RECORD-breaking biker, Declan McEvoy, has started 2023 on a high by completing a polar extreme adventure. Over the past fortnight, he has driven solo on his Honda 250 Rally from Helsinki to the very northern tip of Scandinavia, a distance of over 2,000km.
Fresh from his adventures on the west coast of Africa in 2022, Declan set the Artic Circle in his sights. No stranger to temperatures well below zero, Declan previously set a new Guinness World Record for riding the length of the frozen Lake Baikal.
This year, Declan set himself the challenge of enduring night-time temperature of minus 18 degrees as well as regular blizzard conditions in bitter winds en route to Nordkapp. Inclement weather almost put paid to Declan’s ambitions with authorities shutting the last let of the route. A last minute change-of-fortunes brought the smiles of the weather gods and Declan reached his goal early on Wednesday last.
Throughout the Arctic odyssey, conditions were truly gruelling. Declan faced the unexpected challenge of a lack of snow shortly after setting out from the Finnish capital. “Studded tyres hate asphalt,” he explained. “Poor grip I can contend with as I can nurse the bike along nice and easy but worn out studs before I reach Nordkapp is just not an option.” The alternative was to take the treacherous Finnish backroads. “Imagine driving from Galway to Dublin on R-type roads only and that’s only 200km or so,” he said.
After crossing into the bitterly cold Artic Circle, camping in conditions of minus 12 degrees and living on army ration packs, Declan found himself back on “beautiful show”. While this suited the studded tyres of his bike, it brought further challenges. “I’ve endured a few heavy blizzards and now understand what a whiteout is – when you just can’t read the road surface due poor visibility, you’re in a sea of white soup,” he explained.
Then, setting off from the Finnish municipality of Inari, magic happened. “About 100km into [the] journey in the midst of a beautiful snow shower I saw two reindeer running ahead, side by side and in the same direction as me,” he said. “I slowly drew in behind to them, yet trying not to spook them. I managed to get right behind them, they were running literally just in front of me. I followed them for at least two kilometres. I could see every characteristic about them. For a fleeting few moments I felt I had the exact same view from the seat of my motorbike as has the big man himself has when he makes his journeys. It was truly a thrilling experience!”
Violent winds proved to be a very unwelcome aspect of Declan’s Arctic experience. He and his bike were almost swept off the road. “I ended up colliding with a steel roadside guard rail,” Declan explained. “I can’t believe that a passing motorists who saw me clearly struggling in such inclement conditions drove right by.” Declan’s faith in humanity was restored, however, when a snow plough driver came along and provided shelter from the gales.
With just 30km to go to Nordkapp, Declan’s adventures almost came to an abrupt end.
Due to the extreme weather, only occasional convoys were permitted attempt the journey.

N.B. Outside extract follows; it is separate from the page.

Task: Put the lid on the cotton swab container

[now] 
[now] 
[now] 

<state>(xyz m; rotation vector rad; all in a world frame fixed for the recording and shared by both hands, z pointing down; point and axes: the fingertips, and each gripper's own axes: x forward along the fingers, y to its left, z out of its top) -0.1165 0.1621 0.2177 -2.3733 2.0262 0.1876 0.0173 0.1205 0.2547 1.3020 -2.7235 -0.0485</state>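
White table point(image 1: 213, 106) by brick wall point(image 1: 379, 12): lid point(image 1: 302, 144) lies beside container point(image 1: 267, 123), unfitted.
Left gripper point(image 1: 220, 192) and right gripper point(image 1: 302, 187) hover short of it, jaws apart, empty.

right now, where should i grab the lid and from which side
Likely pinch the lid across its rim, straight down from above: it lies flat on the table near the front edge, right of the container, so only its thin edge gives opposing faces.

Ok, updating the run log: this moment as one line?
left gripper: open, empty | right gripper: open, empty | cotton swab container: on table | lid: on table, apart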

While hoping for a ‘weather window’, Declan had to face the prospect of not making Nordkapp. “The authorities had decided to keep the road closed overnight,” he said. “I resigned myself to the fact that it wasn’t to be on this occasion. I was disappointed, but my experience of these kind of journeys has already conditioned me to the possibility of such failures and so I packed up my stuff and I prepared my attention for the next mornings journey south to Alta.”
A final check on the weather brought hope, however, even as Declan was preparing to return to Helsinki. “I somehow noticed that no warnings were showing for the road north to Nordkapp,” he said. “I thought this couldn’t be because it was still snowing heavy outside. I checked again, perhaps I was mistaken, but again no warnings. I then rather excitedly checked two other weather related apps and they didn’t indicate any extreme conditions either. I couldn’t believe it. I was now feeling a rekindled excitement so I quickly decided I’d make a go for it.”
Still unsure if he would make the final icy kilometres, Declan said he “watched the GPS count down, 20k to go, 10k to go”. As Nordkapp came into view, the relief was immense. After revisiting the famous Globe Monument, marking the northern most end point of Europe, Declan prepared for the road home. “Weeks of research, preparations and planning have paid dividend, it has somehow all come together,” he said. “Any questions about why you would make such a journey in the first place are clearly answered.”